Sunni-led Arab countries, particularly in the Gulf where there are significant and marginalised Shi'ite minorities, worry about the repercussions of Iranian influence in Iraq. They are concerned that the Shi'ite majority is trying to deprive Iraq's once dominant Sunnis of their fair share of power.

They fear meddling by Shi'ite non-Arab Iran in Iraq, an Arab country with a Shi'ite Muslim majority, could incite their own Shi'ite populations and that sectarian instability in Iraq could spill over.

"The big worry for us is that such a divided and sectarian Iraq is easily penetrated by regional powers and here of course Iran comes as the biggest and meddling regional power," said Emirati analyst Abdul-Khaleq Abdullah.

"That really does not settle very nicely with the GCC, the smaller Gulf countries," he added, referring to a bloc of six Gulf Arab states, including top oil exporter Saudi Arabia.

The outcome of Iraq's first parliamentary poll since 2005 will shape its future as its stability is tested by an upcoming U.S. troop withdrawal and political struggles undermining Iraq's efforts to re-establish itself on the world stage.

FRAGILE DEMOCRACY

While Maliki's State of Law bloc appeared to be ahead in seven of 18 provinces, the secularist Iraqiya list headed by former Prime Minister Iyad Allawi, a secular Shi'ite, was leading in five.

The Iraqi National Alliance (INA), Maliki's main competitor and led by a party with close ties to Iran, trailed close behind. Maliki would likely get first go at forming a government.

"From my point of view I hope they mix the authorities together. It's the best choice they have ... That's why a coalition would be a good thing," said Yasser Ahmed Ali, 28, an Emirati production engineer.

Final results are not expected for weeks.
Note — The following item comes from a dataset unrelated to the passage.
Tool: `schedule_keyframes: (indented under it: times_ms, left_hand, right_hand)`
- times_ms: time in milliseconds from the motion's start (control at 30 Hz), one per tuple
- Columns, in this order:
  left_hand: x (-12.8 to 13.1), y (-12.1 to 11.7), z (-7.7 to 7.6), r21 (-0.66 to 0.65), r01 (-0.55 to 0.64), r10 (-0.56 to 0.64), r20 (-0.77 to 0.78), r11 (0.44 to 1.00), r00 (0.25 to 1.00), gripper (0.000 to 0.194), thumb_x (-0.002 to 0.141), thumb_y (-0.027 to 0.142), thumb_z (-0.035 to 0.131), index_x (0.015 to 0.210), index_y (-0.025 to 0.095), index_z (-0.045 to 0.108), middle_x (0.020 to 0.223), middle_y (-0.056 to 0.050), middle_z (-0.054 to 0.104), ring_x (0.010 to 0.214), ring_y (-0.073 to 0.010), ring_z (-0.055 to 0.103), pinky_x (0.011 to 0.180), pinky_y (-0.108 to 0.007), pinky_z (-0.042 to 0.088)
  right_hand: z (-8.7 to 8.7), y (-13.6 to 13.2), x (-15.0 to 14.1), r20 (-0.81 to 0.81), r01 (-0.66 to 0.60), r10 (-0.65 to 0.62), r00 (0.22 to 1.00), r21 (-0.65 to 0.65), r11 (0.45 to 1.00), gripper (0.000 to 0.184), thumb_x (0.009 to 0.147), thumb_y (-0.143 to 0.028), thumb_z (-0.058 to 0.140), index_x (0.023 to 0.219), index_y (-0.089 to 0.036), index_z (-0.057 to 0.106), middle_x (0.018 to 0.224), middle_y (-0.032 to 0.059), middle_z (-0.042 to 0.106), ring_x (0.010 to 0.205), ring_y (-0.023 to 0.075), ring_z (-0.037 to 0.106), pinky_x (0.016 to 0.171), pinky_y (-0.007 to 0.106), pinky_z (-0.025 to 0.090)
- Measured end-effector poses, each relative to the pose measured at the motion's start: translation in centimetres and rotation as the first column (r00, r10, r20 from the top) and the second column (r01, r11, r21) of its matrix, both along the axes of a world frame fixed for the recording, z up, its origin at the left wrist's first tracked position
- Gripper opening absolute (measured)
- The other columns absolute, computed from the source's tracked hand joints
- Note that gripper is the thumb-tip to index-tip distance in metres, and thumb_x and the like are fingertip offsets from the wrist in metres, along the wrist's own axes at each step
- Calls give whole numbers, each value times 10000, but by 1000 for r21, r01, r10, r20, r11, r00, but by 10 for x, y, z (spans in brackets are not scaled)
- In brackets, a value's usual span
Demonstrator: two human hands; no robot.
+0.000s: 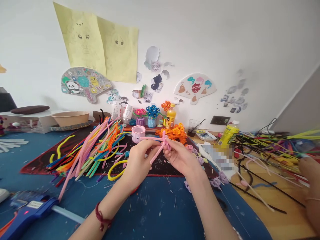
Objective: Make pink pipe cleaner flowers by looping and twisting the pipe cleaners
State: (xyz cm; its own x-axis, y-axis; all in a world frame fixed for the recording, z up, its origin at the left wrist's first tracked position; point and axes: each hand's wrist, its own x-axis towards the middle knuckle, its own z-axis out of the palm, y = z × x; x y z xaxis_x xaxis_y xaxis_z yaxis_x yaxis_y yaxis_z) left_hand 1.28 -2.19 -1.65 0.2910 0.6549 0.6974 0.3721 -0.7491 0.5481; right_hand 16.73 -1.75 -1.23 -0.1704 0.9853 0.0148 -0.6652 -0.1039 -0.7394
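Both of my hands meet over the dark mat in the middle. My left hand (142, 156) pinches a pink pipe cleaner (157, 154), one end of which sticks out below the fingers. My right hand (178, 155) grips the bent, looped part of the same pink piece between thumb and fingers. Just behind my left hand stands a small pink cup (138, 133). Beyond my right hand lies a heap of orange pipe-cleaner flowers (176, 132). A yellow pipe-cleaner loop (116, 169) rests left of my left hand.
A bundle of coloured pipe cleaners (92, 146) lies on the left of the mat. A blue glue gun (30, 210) with a lit red light is at front left. Bottles and small flower pots (151, 122) line the wall. Another person's hand (310, 170) is at the right edge.
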Motion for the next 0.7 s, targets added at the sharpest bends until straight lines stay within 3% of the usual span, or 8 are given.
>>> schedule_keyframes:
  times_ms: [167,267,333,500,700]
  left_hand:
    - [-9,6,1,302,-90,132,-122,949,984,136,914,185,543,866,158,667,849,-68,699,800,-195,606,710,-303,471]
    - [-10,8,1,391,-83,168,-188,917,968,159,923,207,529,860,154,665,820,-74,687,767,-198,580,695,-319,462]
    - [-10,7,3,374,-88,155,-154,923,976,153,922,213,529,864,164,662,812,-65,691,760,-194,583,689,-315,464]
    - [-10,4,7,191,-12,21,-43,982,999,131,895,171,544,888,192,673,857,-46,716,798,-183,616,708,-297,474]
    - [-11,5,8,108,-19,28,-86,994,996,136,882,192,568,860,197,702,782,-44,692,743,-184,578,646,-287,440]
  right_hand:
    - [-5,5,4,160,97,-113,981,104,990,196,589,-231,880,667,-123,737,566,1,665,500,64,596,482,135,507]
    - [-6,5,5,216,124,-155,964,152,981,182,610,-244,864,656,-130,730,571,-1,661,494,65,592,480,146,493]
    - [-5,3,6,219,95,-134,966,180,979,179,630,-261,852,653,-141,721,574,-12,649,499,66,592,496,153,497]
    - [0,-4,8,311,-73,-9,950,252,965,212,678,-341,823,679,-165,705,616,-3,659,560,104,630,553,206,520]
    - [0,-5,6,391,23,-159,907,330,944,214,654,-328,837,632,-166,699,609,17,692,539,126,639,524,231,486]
"The new Iraq will be an imbalanced Iraq. Results show Shi'ites in the lead," said Abdullah al-Ashaal, former assistant to Egypt's minister of foreign affairs.

"Such results are in line of what Iran wants and the Shi'ite coalitions seem to be with Iran."

Few Arabs thought that elections in Iraq would put pressure on other Arab governments to give voices to their own citizens. But Saudi commentator Abdullah bin Bijad al-Oteiby said the vote showed fragile but growing democracy there.

"Everyone knows that Iraq is still a stage for regional and international influences, but the Iraqi citizen's awareness of the vote's value has increased," he wrote in a column in Okaz newspaper.

Western diplomats say Riyadh, the leading political player in the Gulf, fears Iraq's democracy inspiring Saudis to question the system of government in the absolute monarchy.

In Kuwait, with often tense ties to Iraq, said it did not matter whether the government was led by Sunnis or Shi'ites.

"Any result of a democratic process in Iraq is a gain for us and the region," said Ali al-Baghli, Kuwaiti political analyst and former oil minister.

"Kuwait was threatened by Iraq several times when it was under a Sunni ruler (Saddam Hussein). It was Sunni Iraq that threatened Kuwait and it was Sunni Iraq that invaded Kuwait," he added.